Overview of XGBoost, LightGBM, and CatBoost: Structure and Performance

Selected from Medium

Translated by Machine Heart

Contributors: Liu Tianci, Huang Xiaotian

Despite the resurgence and popularity of neural networks in recent years, boosting algorithms still have indispensable advantages in scenarios with limited training sample sizes, shorter training times, and lack of tuning knowledge. This article compares three representative boosting algorithms: CatBoost, LightGBM, and XGBoost, from multiple aspects such as algorithm structure differences, handling of categorical variables by each algorithm, and implementation on datasets; although the conclusions are based on a specific dataset, XGBoost is generally slower than the other two algorithms.

Recently, I participated in the Kaggle competition WIDS Datathon, and by using various boosting algorithms, I finally ranked in the top ten. Since then, I have been very curious about how these algorithms work internally, including parameter tuning and their advantages and disadvantages, which led to this article. Despite the resurgence and popularity of neural networks in recent years, I still pay more attention to boosting algorithms because they have absolute advantages in scenarios with limited training sample sizes, shorter training times, and lack of tuning knowledge.

In March 2014, XGBoost was first proposed as a research project by Tianqi Chen.
In January 2017, Microsoft released the first stable version of LightGBM.
In April 2017, the top Russian tech company Yandex open-sourced CatBoost.

Since XGBoost (commonly known as the GBM killer) has been around in the machine learning field for a long time, there are many detailed articles discussing it, so this article will focus on CatBoost and LGBM. We will discuss:

Differences in algorithm structure
Handling of categorical variables by each algorithm
How to understand parameters
Implementation of algorithms on datasets
Performance of each algorithm

Structural Differences Between LightGBM and XGBoost

When filtering data samples to find split values, LightGBM uses a novel technique: Gradient-based One-Side Sampling (GOSS); while XGBoost determines the optimal split using pre-sorting algorithms and histogram algorithms. Here, the sample (instance) represents an observation/sample.

First, let’s understand how the pre-sorting algorithm works:

For each node, traverse all features
For each feature, classify samples based on feature values
Perform linear scans to determine the optimal split based on the basic information gain of the current feature
Select the best result from all feature split results

In simple terms, the histogram algorithm divides all data points on a certain feature into discrete regions and uses these discrete regions to determine the split values of the histogram. Although the histogram algorithm is more efficient than the pre-sorting algorithm, which requires traversing all possible split points on the pre-sorted feature values, it is still slower than the GOSS algorithm.

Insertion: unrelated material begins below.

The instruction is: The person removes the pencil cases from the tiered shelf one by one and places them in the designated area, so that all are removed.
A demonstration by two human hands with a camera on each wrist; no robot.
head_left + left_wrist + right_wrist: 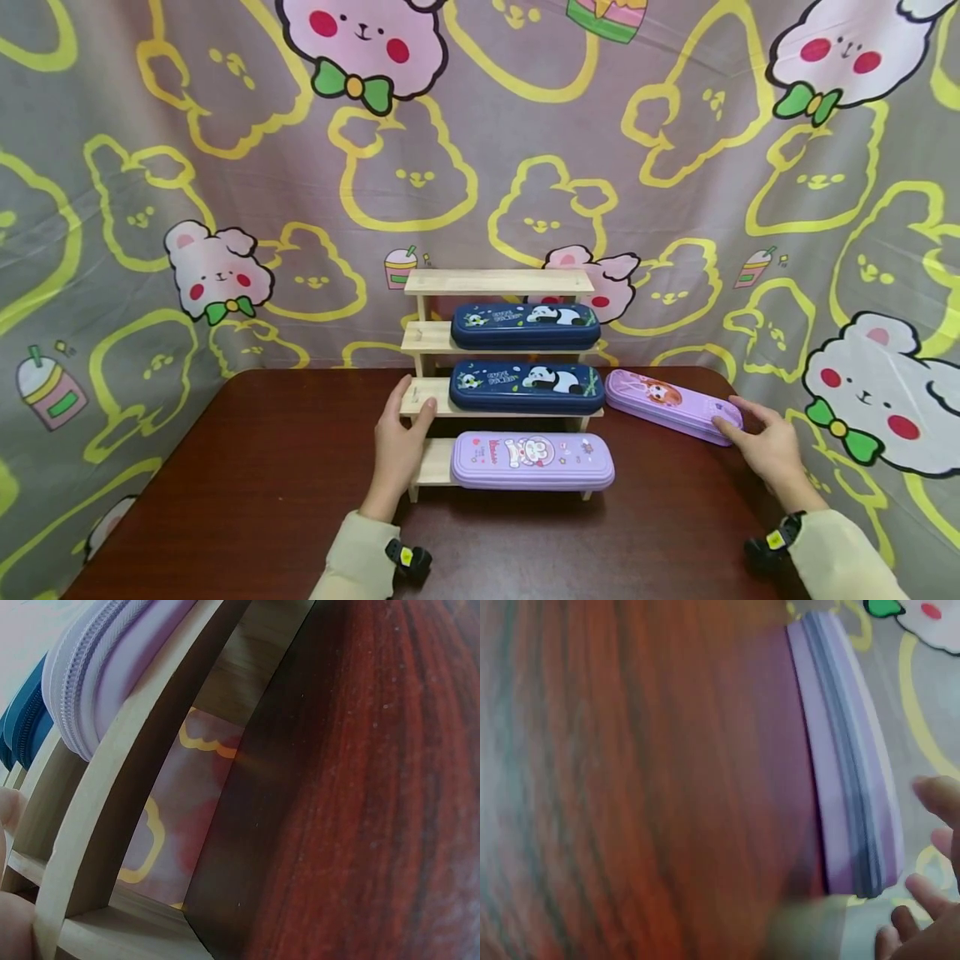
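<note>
My left hand grips the left end of a light wooden tiered stand, thumb at the front of a shelf and fingers beside it. On the lowest shelf lies a lilac pencil case with a cartoon rabbit. Two navy panda pencil cases, an upper one and a lower one, lie on shelves above it. Flat on the table, right of the stand, a purple pencil case with a cartoon girl lies slanted. Around its right end is my right hand, thumb and fingers spread.
The stand's top shelf is bare. Dark reddish-brown table extends on both sides of the stand and in front of it. A patterned cloth hangs behind the table and along both sides.
</note>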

Why is the GOSS method so efficient?

In Adaboost, sample weights are a good indicator of sample importance. However, in Gradient Boosted Decision Trees (GBDT), there are no inherent sample weights, so the sampling method used by Adaboost cannot be directly applied here; thus, we need a gradient-based sampling method.

Gradients represent the slope of the loss function’s tangent, so it is natural to infer that if the gradient of a data point is very large in some sense, these samples are very important for determining the optimal split point because their loss is higher.

GOSS retains all samples with large gradients and randomly samples from small gradient samples. For example, if there are 500,000 rows of data, and 10,000 of those have large gradients, my algorithm will select (these 10,000 large gradient rows + x% randomly sampled from the remaining 490,000 rows). If x is set to 10%, then the final selected result is 59,000 rows drawn from 500,000 based on the determined split value.

There is a basic assumption here: If the gradients of training samples in the training set are very small, then the training error of the algorithm on this training set will be very small because training has already been completed.

To maintain the same data distribution, GOSS introduces a constant factor on small gradient data samples when calculating information gain. Therefore, GOSS achieves a good balance between reducing the number of data samples and maintaining the accuracy of the learned decision tree.

High gradient/error leaves for further growth in LGBM

How does each model handle categorical variable attributes?

CatBoost

CatBoost can assign indicators to categorical variables, thus obtaining one-hot encoded results through one-hot maximum (one-hot maximum: using one-hot encoding for different numbers less than or equal to a given parameter value across all features).

If the “skip” option is not set in the CatBoost statement, CatBoost will treat all columns as numerical variables.

Note that if a column contains string values, the CatBoost algorithm will throw an error. Additionally, int type variables with default values will also be treated as numerical data by default. In CatBoost, variables must be declared for the algorithm to treat them as categorical variables.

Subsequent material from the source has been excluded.